Ideally, travel records would be tied to this, but I can see people getting skittish already, so it's not a requirement.

This data will allow researchers to uncover patterns in disease which are not currently visible - such as, say, if your spouse has Crohn's diseases, and you have Cholangio Carcinoma, and your son got Gastroenteritis 3 months before... is there a connection here? (My personal belief is yes). Do you have brain cancer while your wife has multiple sclerosis? How many times does this pattern occur?

No one knows right now, because except in very specific cases, doctor's records don't care about familial disease unless there's a hereditary link. This is a HUGE hole in the data. Even if we don't do the database, doctors should start looking into this; two people may have very different diseases with the same underlying cause.

4. Biopsies, Swabs, etc for all

Currently, not everyone is tested for every complaint. Every new cough, new cold, new rash, new lump - when it can be easily swabbed, or when a biopsy is taken, it should be tested for every bacteria, fungus and virus known to man. And this data goes into your medical records. Which are then datamined. This will show patterns where subclinical or atypical infections (the kind currently regarded as only relevant to the immunocompromised) are actually causing other issues. No-one taking suppressive medicine for genital herpes gets arthritis? That's useful data. And it's currently being lost.

Currently, only military bases perform comprehensive testing of all personnel. It's how we track new cold viruses (eg. Adenovirus 14) when they emerge. We should be tracking all of this - it'll unlock all kinds of new cures and information.

We've had the tech to do this with viruses for about 5 years now. We can tell you which virus is in any piece of tissue - which is a much better approach than checking your blood for antibodies to the virus. This will allow us to localize the test, and tell you exactly what's where, and what might be causing a whole bunch of issues.

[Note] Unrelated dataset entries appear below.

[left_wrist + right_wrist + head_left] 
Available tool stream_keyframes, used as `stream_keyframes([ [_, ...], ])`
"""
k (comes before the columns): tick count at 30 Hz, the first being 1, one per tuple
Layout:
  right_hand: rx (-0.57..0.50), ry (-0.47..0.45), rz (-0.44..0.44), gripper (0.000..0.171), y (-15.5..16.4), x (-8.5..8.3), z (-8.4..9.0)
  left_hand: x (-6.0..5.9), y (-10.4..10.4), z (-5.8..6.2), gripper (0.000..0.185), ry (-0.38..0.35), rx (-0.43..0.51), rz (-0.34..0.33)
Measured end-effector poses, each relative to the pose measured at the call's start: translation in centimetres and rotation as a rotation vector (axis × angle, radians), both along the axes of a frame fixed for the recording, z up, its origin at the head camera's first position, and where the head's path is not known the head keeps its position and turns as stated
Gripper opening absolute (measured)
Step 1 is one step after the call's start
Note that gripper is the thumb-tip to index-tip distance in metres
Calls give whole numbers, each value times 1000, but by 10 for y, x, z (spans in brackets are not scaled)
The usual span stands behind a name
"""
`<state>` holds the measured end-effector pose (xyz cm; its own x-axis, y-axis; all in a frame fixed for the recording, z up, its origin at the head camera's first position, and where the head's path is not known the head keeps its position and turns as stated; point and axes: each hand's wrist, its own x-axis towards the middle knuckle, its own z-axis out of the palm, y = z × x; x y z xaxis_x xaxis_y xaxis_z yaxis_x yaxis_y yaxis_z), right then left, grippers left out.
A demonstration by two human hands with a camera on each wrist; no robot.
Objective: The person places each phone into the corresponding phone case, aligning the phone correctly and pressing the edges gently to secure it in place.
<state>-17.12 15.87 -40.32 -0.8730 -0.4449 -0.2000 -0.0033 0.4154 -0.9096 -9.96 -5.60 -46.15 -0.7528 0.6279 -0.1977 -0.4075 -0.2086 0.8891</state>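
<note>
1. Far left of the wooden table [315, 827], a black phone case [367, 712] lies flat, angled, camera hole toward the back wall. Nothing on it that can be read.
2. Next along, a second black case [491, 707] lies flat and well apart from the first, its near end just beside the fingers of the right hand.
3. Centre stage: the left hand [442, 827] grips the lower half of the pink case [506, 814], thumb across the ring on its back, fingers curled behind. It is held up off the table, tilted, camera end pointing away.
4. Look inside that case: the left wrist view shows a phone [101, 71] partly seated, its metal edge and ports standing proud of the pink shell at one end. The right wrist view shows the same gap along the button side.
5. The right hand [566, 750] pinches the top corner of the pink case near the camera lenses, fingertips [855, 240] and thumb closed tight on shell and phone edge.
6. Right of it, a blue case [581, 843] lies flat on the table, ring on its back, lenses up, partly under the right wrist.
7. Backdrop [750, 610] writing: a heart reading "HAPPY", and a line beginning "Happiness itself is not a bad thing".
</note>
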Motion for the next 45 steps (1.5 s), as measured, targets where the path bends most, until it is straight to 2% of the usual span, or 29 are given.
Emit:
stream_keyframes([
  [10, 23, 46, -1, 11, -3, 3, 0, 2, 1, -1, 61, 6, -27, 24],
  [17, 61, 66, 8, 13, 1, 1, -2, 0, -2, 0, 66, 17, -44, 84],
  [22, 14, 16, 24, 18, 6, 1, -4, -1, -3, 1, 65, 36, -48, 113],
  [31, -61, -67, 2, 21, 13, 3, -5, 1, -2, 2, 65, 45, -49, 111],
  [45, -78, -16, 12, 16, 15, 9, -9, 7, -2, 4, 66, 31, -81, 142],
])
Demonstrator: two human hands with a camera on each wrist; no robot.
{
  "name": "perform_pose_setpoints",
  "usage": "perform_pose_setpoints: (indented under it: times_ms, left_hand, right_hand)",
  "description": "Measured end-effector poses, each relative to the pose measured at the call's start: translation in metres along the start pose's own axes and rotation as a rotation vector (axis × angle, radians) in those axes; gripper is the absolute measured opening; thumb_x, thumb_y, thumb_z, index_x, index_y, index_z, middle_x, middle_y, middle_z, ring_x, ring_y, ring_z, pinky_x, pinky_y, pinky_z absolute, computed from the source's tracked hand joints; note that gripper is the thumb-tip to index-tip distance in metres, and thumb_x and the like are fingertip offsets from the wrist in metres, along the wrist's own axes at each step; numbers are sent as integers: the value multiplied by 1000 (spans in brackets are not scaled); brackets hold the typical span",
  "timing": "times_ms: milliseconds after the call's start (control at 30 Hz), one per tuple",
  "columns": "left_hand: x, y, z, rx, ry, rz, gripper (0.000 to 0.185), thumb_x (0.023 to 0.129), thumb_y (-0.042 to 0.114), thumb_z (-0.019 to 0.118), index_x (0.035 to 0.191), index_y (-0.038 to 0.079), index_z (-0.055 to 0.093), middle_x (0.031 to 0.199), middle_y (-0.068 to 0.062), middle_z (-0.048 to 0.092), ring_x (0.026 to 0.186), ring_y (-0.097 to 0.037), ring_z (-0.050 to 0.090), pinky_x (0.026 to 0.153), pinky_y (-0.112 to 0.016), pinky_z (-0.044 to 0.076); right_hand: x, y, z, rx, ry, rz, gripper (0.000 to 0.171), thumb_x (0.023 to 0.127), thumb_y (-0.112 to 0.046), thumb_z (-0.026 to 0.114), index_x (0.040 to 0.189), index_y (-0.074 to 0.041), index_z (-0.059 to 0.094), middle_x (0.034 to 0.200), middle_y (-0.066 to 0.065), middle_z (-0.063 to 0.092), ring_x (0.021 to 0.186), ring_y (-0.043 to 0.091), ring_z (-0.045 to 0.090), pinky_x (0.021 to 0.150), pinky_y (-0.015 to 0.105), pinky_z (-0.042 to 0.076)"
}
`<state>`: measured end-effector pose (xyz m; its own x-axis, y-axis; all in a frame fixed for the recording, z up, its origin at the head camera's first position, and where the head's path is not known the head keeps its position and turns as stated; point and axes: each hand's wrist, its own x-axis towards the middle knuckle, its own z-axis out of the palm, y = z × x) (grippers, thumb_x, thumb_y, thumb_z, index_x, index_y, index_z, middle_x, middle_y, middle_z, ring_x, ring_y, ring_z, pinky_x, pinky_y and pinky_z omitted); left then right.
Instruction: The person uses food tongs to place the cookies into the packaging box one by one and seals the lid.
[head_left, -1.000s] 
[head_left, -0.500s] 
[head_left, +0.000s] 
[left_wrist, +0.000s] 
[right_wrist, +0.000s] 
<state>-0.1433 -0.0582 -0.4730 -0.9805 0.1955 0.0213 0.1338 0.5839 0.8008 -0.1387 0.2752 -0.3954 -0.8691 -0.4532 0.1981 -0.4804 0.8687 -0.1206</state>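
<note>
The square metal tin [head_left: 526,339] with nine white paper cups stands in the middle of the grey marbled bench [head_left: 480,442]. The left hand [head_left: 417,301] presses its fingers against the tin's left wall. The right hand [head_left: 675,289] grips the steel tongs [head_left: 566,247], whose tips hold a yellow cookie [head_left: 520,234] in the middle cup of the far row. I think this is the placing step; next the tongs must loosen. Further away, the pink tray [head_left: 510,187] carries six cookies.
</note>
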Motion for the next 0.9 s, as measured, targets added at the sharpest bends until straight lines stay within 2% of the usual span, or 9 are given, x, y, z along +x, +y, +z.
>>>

In fact, it'll be the most comprehensive application of scientific method to the medical practice in a very long time.

Oh yes, and who pays for this? The government. This is a public health issue, and if we start looking into this, I'm willing to bet that a whole bunch of conditions which are mysteries to us right now will suddenly become clear. Think of it as a program in the same way we managed to eradicate smallpox.

5. If you're sick, you don't come into work

The government will pick up the tab. If you're ill, you don't show up. You go to a walk-in clinic set up specifically for checking all the coughs, colds and minor malaises (you still go see your specialist or GP if it's more serious), and they perform any necessary tests. Then you go home until you're better.

If you're ill for more than 3 days, you go to your GP, and get a note. If you're ill for more than a week after that, you go back to the GP. If you're ill for more than a month, well... that's a different program.

We'd still need a way for people to deal with mental health days, and hangovers and so on. (Come on, we're all human, and people occasionally slack off and need a day to change things up).

Why do we do this?

Because when someone comes into work because they have no choice - no time off left, no money, they're a contractor or paid hourly - they get everyone else sick. And that hurts the economy massively.

This scheme would pay for itself in terms of lost productivity and the respective boost to the economy very quickly. The only thing to figure out is how much to pay into the system, and who pays for it - and that's not something I feel qualified to address.